I set up the TiDB, TiKV and PD cluster in order to benchmark them with YCSB tool, connected by the MySQL driver. The cluster consists of 5 instances for each of TiDB, TiKV and PD. Each node run a single TiDB, TiKV and PD instance.
However, when I play around the YCSB code in the update statement, I notice that if the value of the updated field is fixed and hardcoded, the total throughput is ~30K tps and the latency at ~30ms.
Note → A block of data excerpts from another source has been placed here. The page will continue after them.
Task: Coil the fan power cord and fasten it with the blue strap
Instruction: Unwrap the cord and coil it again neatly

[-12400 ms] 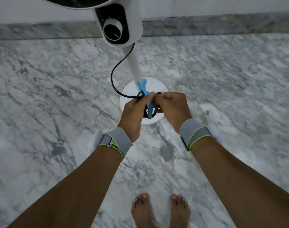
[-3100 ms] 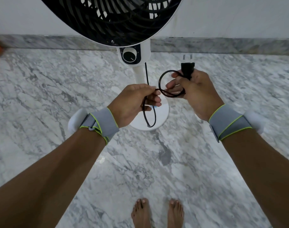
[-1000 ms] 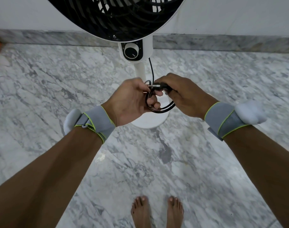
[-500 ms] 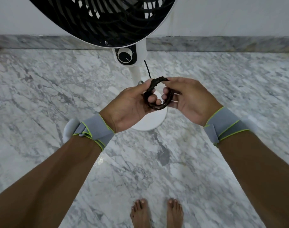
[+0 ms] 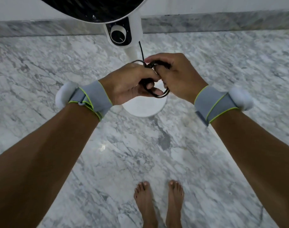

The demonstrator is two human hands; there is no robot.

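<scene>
The black fan power cord (image 5: 163, 94) is bunched into a small coil between both hands, in front of the white fan pole. My left hand (image 5: 129, 83) grips the coil's left side with curled fingers. On the right side, my right hand (image 5: 175, 74) holds it, fingers curled over the top loops. A straight length of cord (image 5: 141, 51) runs up from the coil toward the fan's control housing. No blue strap shows in this view. Much of the coil is hidden by the fingers.
The white pedestal fan stands straight ahead: dark grille (image 5: 92, 9) at top, control knob (image 5: 118, 35), round base (image 5: 143, 106) on the marble floor (image 5: 124, 153). A marble skirting and wall run behind it. My bare feet (image 5: 158, 203) are below.
The hands have drawn closer over the coil and turned it, so fingers now cover more of it. Since 12 seconds ago the blue strap is out of sight. The view tilted slightly.
</scene>
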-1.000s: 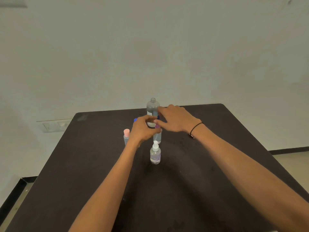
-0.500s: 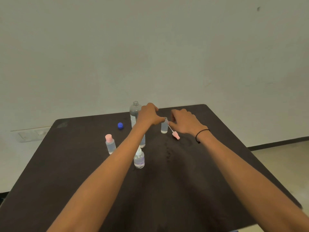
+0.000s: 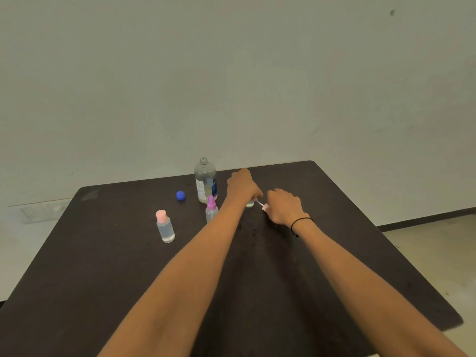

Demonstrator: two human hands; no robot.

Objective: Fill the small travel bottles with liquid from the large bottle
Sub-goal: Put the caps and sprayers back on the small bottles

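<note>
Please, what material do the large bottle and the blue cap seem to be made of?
The large bottle looks like clear plastic with a smooth, glossy finish: the wall shows through it, and it bears a printed label. Glass cannot be excluded. The blue cap looks like opaque plastic of one even colour; its texture is too small to tell.

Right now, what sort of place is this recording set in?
Probably a plain indoor room set up for a table task: a dark table against a bare wall, a wall socket low down, and only bottles such as the large bottle.
</note>
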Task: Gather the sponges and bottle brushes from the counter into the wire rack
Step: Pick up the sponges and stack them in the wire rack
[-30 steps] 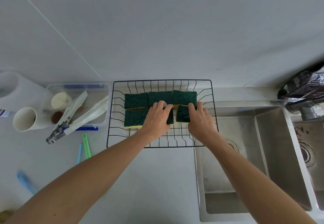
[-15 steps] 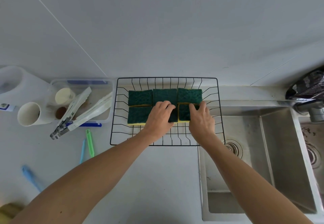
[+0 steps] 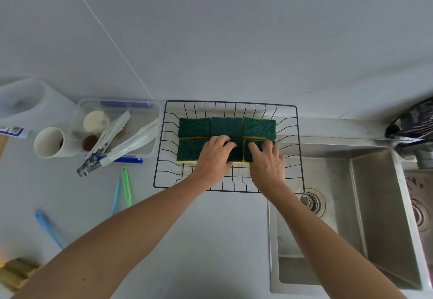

If the updated field value is random, the total throughput is ~2k tps and the latency is around ~300ms.
The update statement creation code is as follow:
@Override
public String createUpdateStatement(StatementType updateType) {
String[] fieldKeys = updateType.getFieldString().split(",");
StringBuilder update = new StringBuilder("UPDATE ");
update.append(updateType.getTableName());
update.append(" SET ");
for (int i = 0; i < fieldKeys.length; i++) {
update.append(fieldKeys[i]);
String randStr = RandomCharStr(); // 1) 3K tps with 300ms latency
//String randStr = "Hardcode-Field-Value"; // 2) 20K tps with 20ms latency
update.append(" = '" + randStr + "'");
if (i < fieldKeys.length - 1) {
update.append(", ");
}
}
// update.append(fieldKey);
update.append(" WHERE ");
update.append(JdbcDBClient.PRIMARY_KEY);
update.append(" = ?");
return update.toString();
}
How do we account for this performance gap? Is it due to the DistSQL query cache, as discussed in this post?
I manage to figure this out from this post (Same transaction returns different results when i ran multiply times) and pr (https://github.com/pingcap/tidb/issues/7644). It is because TiDB will not perform the txn if the updated field is identical to the previous value.